00:12:00.900 The first one, and the only one kids usually use, is the Rails environment. So we’ve got all the core values and for anything we’re overriding; we’re just going to state those values in the sections for those particular environments. We’ve got odds of winning a prize set to one for development and nothing else for test. We want to make sure that we’re testing the screen properly, so we change the image from a piece of candy to a screen test. There, we're dry; we’re not repeating ourselves—that’s great!
00:12:56.100 So there's an example of the wonderful goodness that you can have there. But why stop at Rails? You can do a lot more with being able to infer information about the context of your deployment and make bigger changes from there. I know a lot of people are on AWS, and if you’re doing a multi-data center deploy or multi-region deploy, you’ll need to change the server names you're using for each of those data centers. If you have certain machines that are more powerful than others, you might want to change the settings if you're in a heterogeneous environment. How do we do that?
00:14:00.600 Well, we can just pull different YAML files. We’ve got the core, the environment, production, or whatever, and then we have the region. We'll say 'U.S. East,' the hostname of the machine will be taken as well. So we go through and load the contents of each of those YAML files and do a deep merge into what starts as an empty hash. The further down the file list you go, the more likely they are to win—the ones with the highest priority will have the final say. Anything that gets set in a host-specific file will always win!
00:15:11.880 We can build on this concept; we can have tags to pass through an environment variable and load up a different configuration. This is useful for transient quick loads of different sets of values if you’re having a crisis or want to pull up specific debugging values. If you are testing some new code, you can also assign role-specific configurations this way. And again, the code is pretty simple: just pull in the list of tags, split them by comma, and then load in each of the relevant YAML files—that's it!
00:16:14.180 There’s already a gem that encapsulates a bunch of this stuff: Rails config. I'm sure there are many others. It seems like the killer feature for many of them is having dot notation instead of hash-based access. The Rails config gem also does hot reloads of settings files for you, so if you do settings.reload, it will suck in all the new values—it’ll reload all the files for you. You can do some interesting things with pushing new configurations without doing a code deploy, and you can also do the composite configurations we talked about. It also has support for setting developer-local settings. It’s more of a configuration or a convention than anything else, but with a git ignored file, it has settings that are specific to you, and you don’t have to worry about committing those back up and messing things up.

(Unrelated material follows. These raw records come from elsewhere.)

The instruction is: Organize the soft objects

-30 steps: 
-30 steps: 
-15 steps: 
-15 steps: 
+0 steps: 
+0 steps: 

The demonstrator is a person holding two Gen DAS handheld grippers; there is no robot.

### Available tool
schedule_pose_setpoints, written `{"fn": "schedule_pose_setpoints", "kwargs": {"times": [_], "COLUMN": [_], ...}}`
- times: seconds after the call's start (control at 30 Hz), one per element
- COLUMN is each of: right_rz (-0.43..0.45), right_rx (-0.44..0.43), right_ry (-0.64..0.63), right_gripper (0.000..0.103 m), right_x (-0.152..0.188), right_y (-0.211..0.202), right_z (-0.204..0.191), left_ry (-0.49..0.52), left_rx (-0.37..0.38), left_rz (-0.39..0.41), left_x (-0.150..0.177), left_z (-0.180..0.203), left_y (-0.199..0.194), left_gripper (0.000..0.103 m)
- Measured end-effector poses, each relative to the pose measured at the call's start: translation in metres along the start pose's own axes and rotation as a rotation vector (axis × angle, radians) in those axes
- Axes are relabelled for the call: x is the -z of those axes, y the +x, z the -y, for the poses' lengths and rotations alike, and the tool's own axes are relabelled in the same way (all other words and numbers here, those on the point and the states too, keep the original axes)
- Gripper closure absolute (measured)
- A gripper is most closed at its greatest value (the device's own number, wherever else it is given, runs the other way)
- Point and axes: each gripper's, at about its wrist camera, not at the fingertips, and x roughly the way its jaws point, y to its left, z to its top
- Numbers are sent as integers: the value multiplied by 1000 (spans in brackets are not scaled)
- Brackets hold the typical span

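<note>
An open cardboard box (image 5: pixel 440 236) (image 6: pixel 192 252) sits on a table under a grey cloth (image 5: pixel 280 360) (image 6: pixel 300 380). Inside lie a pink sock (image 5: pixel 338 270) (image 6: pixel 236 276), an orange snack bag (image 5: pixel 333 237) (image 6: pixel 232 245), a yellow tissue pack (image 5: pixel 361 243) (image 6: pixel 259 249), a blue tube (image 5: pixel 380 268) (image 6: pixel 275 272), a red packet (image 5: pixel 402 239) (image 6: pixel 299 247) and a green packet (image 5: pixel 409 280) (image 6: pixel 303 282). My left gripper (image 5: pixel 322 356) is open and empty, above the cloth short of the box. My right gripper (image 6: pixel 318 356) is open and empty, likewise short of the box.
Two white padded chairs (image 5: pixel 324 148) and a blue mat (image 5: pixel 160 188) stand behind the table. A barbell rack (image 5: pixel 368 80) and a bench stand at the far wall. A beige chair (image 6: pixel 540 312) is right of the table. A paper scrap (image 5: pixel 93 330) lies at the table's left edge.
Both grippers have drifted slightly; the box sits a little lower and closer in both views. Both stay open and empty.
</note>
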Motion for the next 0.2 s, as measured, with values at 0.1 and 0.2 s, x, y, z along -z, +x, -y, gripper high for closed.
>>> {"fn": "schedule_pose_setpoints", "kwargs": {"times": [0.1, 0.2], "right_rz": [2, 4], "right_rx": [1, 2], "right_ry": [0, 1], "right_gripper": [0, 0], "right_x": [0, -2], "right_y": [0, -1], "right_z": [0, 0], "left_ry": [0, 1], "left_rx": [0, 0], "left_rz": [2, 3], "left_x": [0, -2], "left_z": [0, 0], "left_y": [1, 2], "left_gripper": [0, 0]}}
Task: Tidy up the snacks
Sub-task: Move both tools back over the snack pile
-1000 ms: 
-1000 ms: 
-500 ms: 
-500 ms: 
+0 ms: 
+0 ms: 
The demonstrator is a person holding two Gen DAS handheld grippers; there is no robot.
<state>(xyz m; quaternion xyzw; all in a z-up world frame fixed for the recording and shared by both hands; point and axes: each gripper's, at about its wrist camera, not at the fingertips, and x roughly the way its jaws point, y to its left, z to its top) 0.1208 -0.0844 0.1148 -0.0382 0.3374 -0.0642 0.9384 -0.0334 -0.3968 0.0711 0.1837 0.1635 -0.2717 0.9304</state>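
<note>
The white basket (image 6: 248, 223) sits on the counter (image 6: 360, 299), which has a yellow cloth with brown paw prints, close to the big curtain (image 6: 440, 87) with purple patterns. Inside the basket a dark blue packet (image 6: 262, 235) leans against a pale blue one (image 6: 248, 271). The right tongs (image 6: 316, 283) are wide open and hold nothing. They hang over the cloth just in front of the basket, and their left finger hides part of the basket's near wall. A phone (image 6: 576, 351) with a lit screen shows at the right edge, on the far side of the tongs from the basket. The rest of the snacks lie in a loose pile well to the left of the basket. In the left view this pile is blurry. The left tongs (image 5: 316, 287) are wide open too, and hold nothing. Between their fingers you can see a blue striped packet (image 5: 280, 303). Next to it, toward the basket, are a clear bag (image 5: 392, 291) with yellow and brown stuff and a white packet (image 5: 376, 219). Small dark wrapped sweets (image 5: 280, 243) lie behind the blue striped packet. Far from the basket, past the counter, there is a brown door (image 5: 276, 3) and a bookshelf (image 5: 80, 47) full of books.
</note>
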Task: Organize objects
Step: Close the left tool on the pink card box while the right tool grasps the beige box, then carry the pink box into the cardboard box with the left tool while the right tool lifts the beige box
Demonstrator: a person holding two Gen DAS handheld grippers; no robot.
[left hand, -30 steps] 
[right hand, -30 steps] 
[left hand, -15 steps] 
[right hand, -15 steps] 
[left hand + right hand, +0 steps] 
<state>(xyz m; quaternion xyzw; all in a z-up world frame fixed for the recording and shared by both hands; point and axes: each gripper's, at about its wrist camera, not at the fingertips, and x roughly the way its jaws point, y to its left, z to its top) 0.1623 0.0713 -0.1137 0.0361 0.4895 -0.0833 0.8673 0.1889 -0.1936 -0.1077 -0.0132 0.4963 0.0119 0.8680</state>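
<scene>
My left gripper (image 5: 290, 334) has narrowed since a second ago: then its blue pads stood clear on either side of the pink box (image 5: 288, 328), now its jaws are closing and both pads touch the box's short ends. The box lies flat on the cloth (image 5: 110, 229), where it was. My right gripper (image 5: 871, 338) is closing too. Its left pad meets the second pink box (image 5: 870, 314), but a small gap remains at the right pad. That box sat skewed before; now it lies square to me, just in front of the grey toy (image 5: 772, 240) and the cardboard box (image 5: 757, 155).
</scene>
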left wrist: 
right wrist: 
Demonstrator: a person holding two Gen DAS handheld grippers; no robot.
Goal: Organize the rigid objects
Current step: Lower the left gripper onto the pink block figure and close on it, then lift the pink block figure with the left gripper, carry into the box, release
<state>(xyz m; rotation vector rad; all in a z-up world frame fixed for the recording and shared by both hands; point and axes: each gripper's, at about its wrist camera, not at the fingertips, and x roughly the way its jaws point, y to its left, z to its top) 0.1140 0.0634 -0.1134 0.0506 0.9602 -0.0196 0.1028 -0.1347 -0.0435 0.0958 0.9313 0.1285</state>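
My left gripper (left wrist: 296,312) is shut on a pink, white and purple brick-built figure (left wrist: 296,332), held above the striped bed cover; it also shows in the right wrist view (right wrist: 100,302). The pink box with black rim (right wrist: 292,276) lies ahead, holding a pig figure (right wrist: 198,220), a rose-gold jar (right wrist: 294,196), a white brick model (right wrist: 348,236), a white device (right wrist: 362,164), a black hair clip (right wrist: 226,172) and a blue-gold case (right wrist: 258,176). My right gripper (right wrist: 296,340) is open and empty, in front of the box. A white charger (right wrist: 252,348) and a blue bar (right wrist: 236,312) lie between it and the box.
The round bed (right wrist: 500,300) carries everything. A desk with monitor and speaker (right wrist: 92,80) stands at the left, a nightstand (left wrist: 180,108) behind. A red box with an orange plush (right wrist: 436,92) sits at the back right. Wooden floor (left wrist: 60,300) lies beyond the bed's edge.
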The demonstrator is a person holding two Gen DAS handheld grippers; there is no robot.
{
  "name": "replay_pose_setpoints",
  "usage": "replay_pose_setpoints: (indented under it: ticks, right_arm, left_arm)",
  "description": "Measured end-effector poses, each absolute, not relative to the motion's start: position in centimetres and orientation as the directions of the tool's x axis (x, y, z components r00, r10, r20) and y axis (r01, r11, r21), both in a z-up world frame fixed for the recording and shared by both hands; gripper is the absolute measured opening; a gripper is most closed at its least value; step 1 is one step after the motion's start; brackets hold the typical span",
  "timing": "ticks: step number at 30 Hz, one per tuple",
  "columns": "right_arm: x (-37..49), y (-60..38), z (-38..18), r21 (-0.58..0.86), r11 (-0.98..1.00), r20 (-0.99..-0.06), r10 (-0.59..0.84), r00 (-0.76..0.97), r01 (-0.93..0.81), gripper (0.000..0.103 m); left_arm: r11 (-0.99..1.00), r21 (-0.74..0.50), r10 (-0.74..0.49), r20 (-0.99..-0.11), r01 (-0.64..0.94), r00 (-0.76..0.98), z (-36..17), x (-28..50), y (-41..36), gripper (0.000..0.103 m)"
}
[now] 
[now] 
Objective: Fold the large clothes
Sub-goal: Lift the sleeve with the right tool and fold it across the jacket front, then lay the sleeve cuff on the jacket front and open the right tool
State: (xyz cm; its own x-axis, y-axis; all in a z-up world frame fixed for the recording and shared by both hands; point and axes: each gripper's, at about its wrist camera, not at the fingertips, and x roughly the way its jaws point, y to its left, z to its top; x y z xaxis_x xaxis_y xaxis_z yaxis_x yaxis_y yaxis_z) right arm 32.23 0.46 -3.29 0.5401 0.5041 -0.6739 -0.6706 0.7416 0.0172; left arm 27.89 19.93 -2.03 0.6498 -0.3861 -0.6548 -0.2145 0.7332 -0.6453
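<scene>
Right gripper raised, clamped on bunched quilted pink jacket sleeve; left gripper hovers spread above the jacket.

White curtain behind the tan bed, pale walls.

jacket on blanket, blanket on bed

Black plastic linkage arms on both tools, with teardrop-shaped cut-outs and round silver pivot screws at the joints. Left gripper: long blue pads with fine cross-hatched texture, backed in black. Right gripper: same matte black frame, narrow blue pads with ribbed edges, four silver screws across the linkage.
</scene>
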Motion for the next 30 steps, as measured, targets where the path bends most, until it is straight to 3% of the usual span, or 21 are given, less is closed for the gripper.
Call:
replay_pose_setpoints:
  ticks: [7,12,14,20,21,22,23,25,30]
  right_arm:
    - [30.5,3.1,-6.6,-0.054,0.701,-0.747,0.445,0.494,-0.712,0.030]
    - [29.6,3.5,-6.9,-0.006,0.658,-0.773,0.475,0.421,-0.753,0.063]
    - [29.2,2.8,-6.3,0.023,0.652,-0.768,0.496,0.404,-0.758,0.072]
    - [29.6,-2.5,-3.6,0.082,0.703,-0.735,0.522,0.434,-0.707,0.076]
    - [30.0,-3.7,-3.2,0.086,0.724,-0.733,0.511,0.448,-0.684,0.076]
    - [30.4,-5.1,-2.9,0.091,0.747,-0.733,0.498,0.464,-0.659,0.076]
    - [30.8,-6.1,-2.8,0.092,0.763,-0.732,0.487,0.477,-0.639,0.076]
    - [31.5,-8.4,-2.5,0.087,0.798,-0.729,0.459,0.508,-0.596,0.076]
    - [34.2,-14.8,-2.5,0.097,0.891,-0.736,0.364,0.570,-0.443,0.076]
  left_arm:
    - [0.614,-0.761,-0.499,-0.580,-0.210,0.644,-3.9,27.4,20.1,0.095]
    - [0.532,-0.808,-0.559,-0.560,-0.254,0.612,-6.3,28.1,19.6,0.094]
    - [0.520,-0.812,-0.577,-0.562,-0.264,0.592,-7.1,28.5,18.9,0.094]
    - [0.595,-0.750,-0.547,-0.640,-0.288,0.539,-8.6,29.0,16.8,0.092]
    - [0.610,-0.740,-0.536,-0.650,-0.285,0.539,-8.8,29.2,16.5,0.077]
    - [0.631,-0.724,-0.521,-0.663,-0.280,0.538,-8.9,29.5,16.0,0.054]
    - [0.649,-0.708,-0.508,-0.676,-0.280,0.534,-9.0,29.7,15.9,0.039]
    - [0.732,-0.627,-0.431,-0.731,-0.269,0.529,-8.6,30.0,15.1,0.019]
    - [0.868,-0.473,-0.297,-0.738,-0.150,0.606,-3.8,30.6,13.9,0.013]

00:17:24.600 All this is great; we now have a little more sanity, clarity, and predictability as to what configuration settings are going to be applied when. And yet, I can't give this to a non-engineer. I mean, I could, but I don’t want to! Our settings are aware of their context and environment—that's great—but everything is still in source, still tied to a commit, still tied to deploy, and it’s inaccessible to any other apps. If you guys have been paying attention to all the other talks this week, I’m sure by now you all have completely reconfigured and refactored your applications so they’re beautiful, sparkling service-oriented architectures.
00:18:20.760 So if we have configuration stuck inside a single app, it’s going to be extremely hard to extract that, and you’re going to be doing things like putting configuration sets into gems and passing them around. I don’t really think that’s the best pattern, and yes, of course—it's still inaccessible and not engineered. So let’s take a look at how we’re actually going to bake these configurations or build these configurations based on our hands. We want to decouple the process of generating configuration entirely from the application and the repository itself.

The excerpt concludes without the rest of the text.